Вот так, созидая Дом, я испытывал двойственное-тройственное чувство. Но что ж поделать, коль чувства и всегда неоднозначны? Внешняя противоречивость не так уж редко свидетельствует как раз о внутренней последовательности, строгой точности соотнесений и взаимосвязей. В любом богоданном творчестве жизнь и смерть слиянны, поскольку [нрзб] я тебе говорил многократно, что себя чувствую инопланетянином, понимай это в переносном или же в прямом смысле. Оттого, возможно, и мои чувства, речь, устремления, естественные в другой реальности, тут кажутся вовсе безумными, и сам я – психом, требующим строгой изоляции. Так и мне самому иногда кажется, но [нрзб] там, в далеких весях, возможно, дух не совсем еще завял, а слова и понятия хотя бы примерно указуют в направленье истины, которая в нашем мире дается лишь детям, безумцам, хотя далеко не всем, – и, возможно, старикам на последнем склоне их жизни.
Не желая ничего скрывать, я поделился своими сомнениями. Однако поверь, они вовсе не роковые, – да и что за творец, не познавший мгновений острейшего недовольства собой? В них, должно быть, повинна моя творческая пауза.
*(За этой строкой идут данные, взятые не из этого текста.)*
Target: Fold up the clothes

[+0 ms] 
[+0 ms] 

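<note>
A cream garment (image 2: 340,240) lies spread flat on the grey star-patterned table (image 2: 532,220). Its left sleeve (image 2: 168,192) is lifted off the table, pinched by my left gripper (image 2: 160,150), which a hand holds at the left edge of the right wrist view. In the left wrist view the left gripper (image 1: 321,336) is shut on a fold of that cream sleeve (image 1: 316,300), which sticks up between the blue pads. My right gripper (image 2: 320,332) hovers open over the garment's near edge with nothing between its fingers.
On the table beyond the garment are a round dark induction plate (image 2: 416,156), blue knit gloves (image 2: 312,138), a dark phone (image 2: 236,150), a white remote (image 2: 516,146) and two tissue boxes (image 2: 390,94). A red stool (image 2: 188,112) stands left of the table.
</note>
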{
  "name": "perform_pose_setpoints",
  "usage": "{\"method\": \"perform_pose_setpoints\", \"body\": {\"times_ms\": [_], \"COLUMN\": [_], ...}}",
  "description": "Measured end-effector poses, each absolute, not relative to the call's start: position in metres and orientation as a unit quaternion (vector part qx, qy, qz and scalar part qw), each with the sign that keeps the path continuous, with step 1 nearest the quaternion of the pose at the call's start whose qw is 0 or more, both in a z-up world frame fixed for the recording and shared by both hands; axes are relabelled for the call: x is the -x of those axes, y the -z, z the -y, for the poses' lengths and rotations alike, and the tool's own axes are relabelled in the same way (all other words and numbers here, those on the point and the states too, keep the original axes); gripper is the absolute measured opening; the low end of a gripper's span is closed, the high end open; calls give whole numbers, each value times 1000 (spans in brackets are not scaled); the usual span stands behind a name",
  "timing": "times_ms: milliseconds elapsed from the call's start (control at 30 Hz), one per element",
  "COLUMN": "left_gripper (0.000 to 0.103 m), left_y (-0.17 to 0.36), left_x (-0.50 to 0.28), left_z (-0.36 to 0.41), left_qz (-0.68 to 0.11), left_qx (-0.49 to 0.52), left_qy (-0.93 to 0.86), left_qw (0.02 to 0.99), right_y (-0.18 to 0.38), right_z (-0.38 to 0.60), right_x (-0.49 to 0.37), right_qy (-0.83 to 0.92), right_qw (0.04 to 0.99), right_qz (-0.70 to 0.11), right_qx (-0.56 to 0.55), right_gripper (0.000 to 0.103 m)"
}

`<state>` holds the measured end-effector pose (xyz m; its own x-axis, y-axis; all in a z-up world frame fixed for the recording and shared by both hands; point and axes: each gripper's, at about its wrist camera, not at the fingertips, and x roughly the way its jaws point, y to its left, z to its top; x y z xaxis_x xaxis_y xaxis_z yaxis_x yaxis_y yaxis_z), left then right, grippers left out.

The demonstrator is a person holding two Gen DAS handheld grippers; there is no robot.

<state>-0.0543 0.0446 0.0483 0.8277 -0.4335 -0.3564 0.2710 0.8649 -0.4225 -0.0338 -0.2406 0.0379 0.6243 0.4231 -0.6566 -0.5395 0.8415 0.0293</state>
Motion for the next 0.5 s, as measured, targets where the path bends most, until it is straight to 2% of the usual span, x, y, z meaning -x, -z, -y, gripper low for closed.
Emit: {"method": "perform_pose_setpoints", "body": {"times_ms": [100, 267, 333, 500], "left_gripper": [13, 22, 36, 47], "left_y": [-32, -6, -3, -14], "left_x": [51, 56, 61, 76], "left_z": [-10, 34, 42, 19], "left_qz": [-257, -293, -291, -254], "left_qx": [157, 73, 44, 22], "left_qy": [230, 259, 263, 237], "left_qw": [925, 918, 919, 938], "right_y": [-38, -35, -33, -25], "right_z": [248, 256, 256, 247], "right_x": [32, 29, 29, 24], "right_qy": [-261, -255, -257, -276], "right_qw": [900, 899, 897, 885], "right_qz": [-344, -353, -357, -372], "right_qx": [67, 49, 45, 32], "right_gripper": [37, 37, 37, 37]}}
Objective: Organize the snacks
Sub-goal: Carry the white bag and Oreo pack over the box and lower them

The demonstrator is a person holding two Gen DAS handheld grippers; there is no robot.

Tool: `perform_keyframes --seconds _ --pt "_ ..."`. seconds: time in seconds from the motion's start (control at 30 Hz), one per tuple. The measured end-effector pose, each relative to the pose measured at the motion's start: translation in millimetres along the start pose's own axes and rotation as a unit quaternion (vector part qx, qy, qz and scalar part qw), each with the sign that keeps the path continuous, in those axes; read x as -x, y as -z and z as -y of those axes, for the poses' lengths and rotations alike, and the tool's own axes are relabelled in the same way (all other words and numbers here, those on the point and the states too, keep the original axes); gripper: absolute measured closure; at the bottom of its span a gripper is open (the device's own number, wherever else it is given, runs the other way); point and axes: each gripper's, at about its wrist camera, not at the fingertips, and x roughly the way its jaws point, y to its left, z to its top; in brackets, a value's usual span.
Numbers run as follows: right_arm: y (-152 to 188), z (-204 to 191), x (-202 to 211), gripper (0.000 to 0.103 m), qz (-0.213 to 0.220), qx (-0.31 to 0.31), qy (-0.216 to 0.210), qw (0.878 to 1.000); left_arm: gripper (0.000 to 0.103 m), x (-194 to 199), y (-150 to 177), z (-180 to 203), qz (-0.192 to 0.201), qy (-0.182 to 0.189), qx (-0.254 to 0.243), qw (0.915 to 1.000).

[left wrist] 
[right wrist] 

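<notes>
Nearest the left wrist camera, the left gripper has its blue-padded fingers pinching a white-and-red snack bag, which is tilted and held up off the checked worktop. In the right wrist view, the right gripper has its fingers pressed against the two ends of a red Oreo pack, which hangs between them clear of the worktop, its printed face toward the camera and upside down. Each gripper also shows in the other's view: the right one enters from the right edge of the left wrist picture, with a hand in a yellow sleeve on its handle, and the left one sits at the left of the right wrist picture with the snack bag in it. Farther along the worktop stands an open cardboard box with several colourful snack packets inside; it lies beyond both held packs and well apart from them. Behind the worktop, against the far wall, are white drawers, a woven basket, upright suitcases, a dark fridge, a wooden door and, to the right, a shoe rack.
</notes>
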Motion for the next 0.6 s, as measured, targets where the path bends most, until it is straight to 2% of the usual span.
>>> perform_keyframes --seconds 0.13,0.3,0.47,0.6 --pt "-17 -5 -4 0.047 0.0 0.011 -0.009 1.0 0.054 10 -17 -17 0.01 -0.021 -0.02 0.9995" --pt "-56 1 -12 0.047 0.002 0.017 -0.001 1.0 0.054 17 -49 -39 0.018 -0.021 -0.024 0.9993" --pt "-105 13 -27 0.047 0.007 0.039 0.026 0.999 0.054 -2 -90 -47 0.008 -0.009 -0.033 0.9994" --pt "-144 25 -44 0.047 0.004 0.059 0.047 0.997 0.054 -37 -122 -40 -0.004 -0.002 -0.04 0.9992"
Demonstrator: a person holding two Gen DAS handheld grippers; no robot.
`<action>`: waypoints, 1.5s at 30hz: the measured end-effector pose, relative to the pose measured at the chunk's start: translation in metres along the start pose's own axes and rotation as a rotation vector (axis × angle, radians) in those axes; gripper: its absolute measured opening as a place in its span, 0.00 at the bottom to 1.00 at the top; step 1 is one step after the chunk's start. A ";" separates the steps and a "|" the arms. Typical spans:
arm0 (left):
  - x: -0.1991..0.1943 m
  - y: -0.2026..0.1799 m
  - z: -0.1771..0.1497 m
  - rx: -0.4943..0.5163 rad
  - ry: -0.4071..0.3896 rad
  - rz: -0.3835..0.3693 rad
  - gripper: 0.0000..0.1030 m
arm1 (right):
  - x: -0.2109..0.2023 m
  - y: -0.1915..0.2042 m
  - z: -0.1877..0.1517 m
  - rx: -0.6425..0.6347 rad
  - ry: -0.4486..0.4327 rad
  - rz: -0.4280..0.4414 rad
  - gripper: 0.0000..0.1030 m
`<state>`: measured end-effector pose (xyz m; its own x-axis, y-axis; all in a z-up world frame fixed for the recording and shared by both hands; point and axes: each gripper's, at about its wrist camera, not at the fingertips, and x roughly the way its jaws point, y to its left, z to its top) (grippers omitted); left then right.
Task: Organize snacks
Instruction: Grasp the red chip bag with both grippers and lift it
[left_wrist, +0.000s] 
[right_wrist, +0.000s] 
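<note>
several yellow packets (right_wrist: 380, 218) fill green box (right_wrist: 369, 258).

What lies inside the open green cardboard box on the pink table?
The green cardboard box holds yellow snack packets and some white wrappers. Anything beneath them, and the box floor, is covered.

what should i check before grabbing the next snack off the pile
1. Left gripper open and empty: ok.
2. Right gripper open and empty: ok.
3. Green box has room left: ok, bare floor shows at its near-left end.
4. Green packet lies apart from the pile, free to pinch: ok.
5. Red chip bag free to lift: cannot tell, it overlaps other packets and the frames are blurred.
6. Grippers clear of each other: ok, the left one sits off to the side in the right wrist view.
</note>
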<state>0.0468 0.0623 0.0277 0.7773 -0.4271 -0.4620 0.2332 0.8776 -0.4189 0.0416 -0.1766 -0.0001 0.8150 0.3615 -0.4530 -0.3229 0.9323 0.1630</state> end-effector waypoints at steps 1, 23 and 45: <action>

Такие пустоты не сулят добра: сперва испытываешь удовлетворенье, потом самодовольство, затем же из этих щелей прет дурная разноголосица. Что совершенство мертво, это, видимо, не больше чем предрассудок. Как ни принюхивался, мой Дом, уже превзошедший не только облака, но и самые отдаленные туманности, отнюдь не смердел мертвечиной, – наоборот, был овеян благоуханной надеждой на жизнь вечную.